[Records from a data collection]
◆ ◆ ◆
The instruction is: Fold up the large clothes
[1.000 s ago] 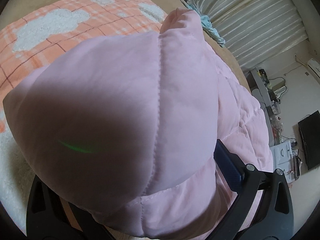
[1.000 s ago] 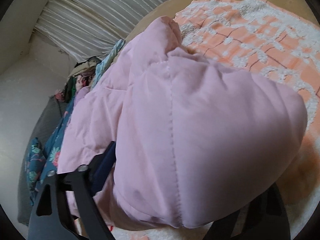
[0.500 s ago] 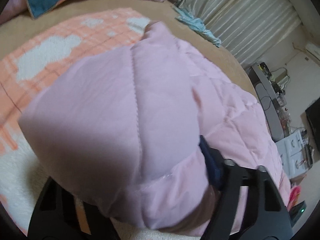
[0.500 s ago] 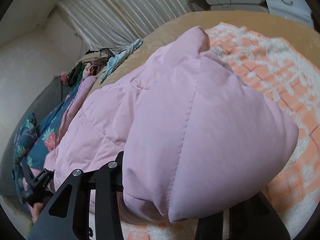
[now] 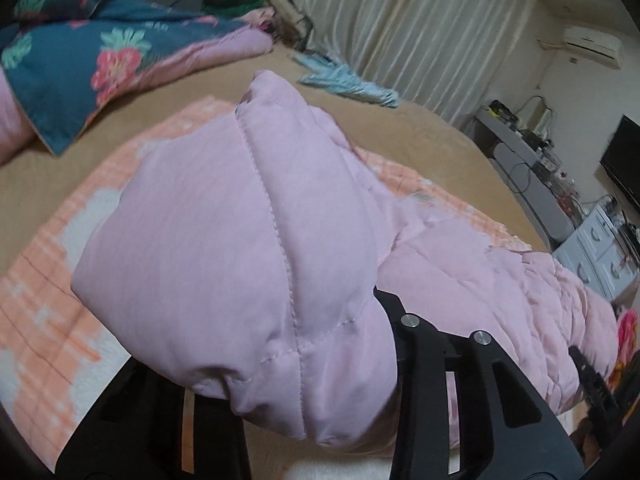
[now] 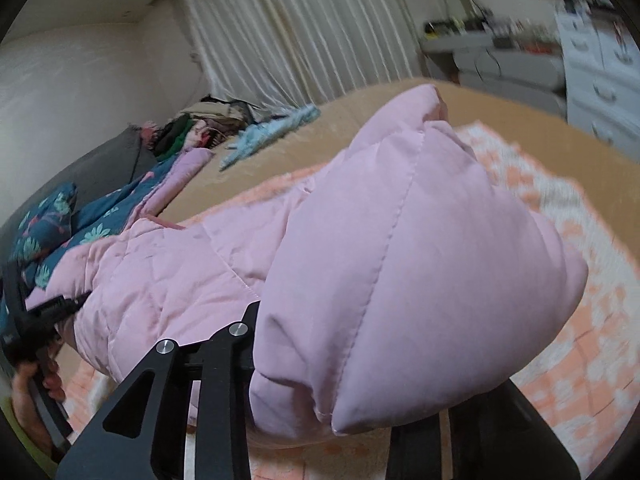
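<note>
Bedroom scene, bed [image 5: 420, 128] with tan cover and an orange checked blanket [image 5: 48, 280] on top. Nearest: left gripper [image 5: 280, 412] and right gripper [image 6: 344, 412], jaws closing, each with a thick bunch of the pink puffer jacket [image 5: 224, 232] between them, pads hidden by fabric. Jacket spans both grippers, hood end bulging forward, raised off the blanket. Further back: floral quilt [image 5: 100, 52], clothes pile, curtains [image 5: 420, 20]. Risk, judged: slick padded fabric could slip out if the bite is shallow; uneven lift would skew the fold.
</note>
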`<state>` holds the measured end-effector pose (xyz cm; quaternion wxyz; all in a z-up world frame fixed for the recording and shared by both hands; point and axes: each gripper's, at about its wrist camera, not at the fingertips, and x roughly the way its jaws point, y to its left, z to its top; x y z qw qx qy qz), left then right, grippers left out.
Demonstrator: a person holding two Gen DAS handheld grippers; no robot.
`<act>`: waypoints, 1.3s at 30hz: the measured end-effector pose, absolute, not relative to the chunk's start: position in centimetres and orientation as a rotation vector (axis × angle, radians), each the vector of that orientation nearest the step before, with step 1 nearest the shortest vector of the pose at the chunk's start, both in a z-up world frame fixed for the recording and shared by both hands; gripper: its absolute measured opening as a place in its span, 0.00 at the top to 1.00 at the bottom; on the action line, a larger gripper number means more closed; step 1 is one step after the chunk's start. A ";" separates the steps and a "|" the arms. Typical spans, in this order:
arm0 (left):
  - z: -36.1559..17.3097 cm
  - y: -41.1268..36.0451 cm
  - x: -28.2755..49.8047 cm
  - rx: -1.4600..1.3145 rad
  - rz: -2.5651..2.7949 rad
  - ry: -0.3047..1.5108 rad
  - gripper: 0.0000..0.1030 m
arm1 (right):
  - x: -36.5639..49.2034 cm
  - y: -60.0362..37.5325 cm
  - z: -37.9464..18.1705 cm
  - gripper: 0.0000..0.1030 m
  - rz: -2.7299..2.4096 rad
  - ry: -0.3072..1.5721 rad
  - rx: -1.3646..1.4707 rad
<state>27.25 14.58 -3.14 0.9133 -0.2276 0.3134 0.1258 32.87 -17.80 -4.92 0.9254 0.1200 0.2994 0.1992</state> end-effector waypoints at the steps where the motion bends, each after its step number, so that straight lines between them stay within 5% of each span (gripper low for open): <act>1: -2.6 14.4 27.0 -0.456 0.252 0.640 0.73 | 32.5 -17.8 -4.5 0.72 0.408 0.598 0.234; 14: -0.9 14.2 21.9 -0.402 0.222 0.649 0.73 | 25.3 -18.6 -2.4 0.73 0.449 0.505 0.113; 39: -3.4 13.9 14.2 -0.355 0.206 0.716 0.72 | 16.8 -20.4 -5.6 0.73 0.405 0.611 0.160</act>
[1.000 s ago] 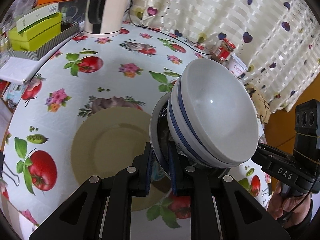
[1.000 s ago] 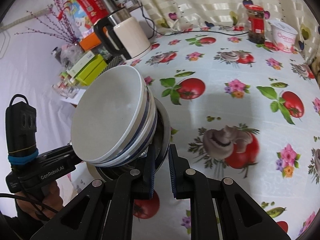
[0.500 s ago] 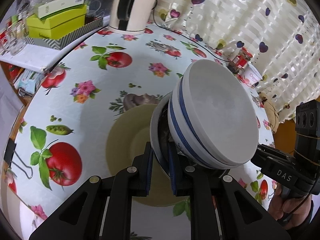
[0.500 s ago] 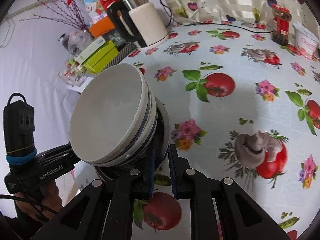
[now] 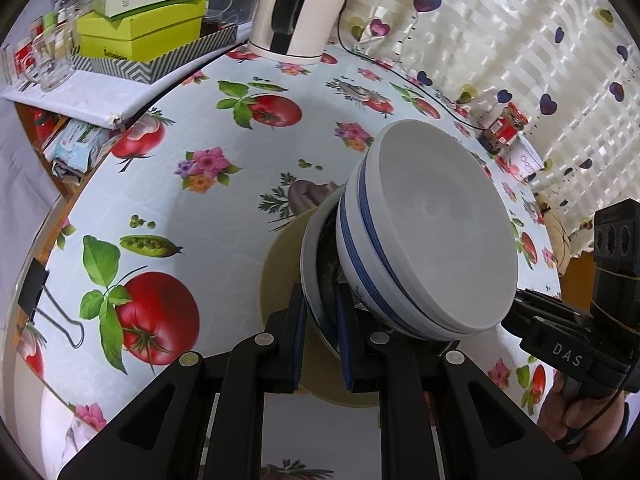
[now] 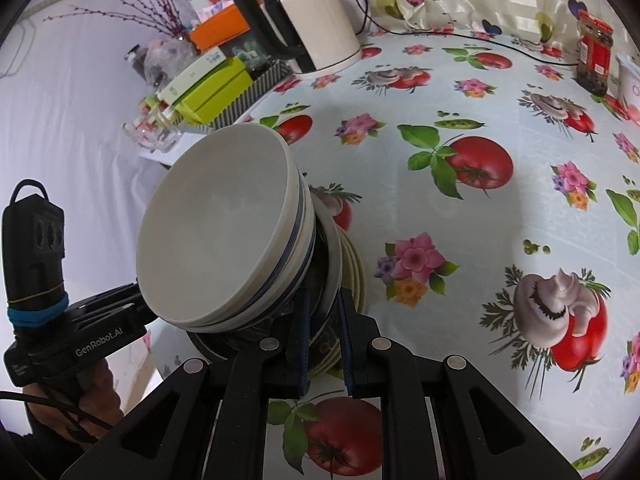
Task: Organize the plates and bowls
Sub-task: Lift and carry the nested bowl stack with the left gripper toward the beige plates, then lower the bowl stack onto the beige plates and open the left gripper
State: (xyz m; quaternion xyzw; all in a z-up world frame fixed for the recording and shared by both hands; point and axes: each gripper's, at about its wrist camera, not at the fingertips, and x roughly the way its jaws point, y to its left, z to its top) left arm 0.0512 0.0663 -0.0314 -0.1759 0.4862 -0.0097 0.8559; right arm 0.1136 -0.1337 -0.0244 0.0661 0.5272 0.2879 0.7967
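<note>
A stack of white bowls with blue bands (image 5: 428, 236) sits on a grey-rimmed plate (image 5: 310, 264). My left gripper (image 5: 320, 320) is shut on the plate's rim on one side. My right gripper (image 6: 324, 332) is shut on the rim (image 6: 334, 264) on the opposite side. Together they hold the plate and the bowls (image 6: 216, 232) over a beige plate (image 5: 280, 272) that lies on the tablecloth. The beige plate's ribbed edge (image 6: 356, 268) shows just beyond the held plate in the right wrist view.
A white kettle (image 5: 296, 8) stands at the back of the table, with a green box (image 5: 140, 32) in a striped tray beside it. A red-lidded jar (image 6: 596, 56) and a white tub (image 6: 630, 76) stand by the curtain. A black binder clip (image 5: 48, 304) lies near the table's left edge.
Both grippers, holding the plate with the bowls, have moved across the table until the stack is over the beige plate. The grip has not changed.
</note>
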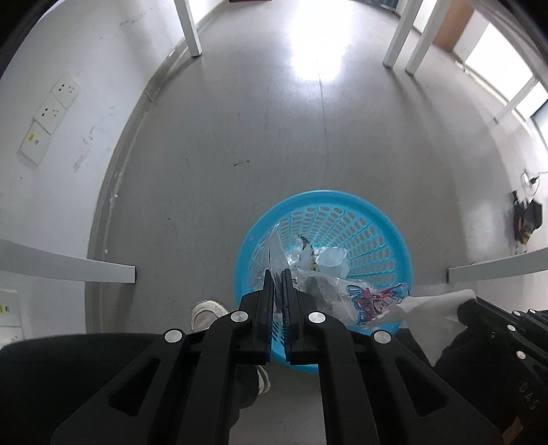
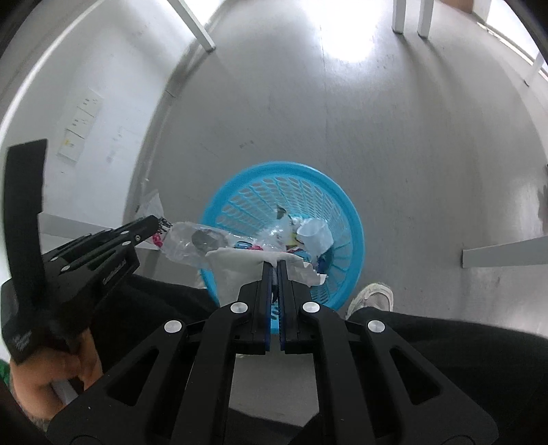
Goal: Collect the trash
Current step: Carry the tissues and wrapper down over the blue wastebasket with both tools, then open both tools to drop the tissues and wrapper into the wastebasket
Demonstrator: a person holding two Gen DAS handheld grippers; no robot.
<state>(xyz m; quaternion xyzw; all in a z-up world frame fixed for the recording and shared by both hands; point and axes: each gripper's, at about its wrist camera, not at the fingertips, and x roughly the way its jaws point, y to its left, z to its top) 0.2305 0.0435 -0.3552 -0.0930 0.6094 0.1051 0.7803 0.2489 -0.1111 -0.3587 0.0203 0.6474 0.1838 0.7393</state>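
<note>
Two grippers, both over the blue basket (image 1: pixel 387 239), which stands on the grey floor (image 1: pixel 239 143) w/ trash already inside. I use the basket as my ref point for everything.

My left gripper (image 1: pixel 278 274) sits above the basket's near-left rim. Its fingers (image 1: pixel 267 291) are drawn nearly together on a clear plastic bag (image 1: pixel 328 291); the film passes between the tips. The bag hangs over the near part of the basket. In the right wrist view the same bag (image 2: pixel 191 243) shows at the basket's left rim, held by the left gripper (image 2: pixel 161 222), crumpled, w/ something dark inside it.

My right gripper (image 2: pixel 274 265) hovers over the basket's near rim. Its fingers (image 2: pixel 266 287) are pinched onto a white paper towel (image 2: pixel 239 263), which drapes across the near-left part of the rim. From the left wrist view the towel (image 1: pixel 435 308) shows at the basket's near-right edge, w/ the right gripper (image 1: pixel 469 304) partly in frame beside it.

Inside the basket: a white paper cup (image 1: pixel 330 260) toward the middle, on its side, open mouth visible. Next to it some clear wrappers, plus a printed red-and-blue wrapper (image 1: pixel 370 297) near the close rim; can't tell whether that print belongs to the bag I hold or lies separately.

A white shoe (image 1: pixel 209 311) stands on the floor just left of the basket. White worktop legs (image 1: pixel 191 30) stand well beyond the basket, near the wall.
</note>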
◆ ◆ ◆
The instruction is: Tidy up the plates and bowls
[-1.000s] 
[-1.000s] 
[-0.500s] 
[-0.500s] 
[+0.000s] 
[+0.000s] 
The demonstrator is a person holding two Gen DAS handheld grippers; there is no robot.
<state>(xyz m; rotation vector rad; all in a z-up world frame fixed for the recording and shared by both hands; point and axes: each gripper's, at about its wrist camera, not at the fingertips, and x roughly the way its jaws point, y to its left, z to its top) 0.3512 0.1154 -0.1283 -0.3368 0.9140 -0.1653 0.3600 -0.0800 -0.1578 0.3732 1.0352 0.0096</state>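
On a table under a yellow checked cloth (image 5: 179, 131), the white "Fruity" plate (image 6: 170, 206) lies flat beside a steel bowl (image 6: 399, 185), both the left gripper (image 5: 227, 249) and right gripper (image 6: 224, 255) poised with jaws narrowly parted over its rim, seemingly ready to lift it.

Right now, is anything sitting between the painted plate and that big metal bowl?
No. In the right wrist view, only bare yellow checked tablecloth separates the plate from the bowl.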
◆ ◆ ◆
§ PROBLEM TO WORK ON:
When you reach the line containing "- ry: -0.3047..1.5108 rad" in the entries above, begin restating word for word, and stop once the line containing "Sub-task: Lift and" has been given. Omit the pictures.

§ YOUR SOLUTION:
  - ry: -0.3047..1.5108 rad
  - gripper: 0.0000..0.1030 m
arm1 (right):
  - x: -36.5639..49.2034 cm
  - y: -60.0362..37.5325 cm
  - z: -37.9464..18.1705 cm
  - gripper: 0.0000..0.1030 m
  - rz: -2.7299..2.4096 rad
  - ry: -0.3072..1.5721 rad
  - rx: -1.3646..1.4707 rad
<state>27.25 14.58 -3.14 0.9133 -0.2276 0.3134 0.1258 32.87 -17.80 -4.92 0.9254 0.1200 0.2994 0.1992</state> end-effector waypoints at the steps where the motion bends, each after its step number, so that straight lines between them stay within 5% of each span (gripper low for open): <act>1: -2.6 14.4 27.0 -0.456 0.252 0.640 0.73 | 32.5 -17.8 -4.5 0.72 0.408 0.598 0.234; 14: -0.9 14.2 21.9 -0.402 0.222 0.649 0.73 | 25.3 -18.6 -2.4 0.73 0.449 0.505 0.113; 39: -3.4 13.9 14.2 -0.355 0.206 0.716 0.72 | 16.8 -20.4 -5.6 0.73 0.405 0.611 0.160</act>
[1.000 s ago] 
[1.000 s ago] 
[0.500 s ago] 
[0.500 s ago] 
[now] 
[now] 
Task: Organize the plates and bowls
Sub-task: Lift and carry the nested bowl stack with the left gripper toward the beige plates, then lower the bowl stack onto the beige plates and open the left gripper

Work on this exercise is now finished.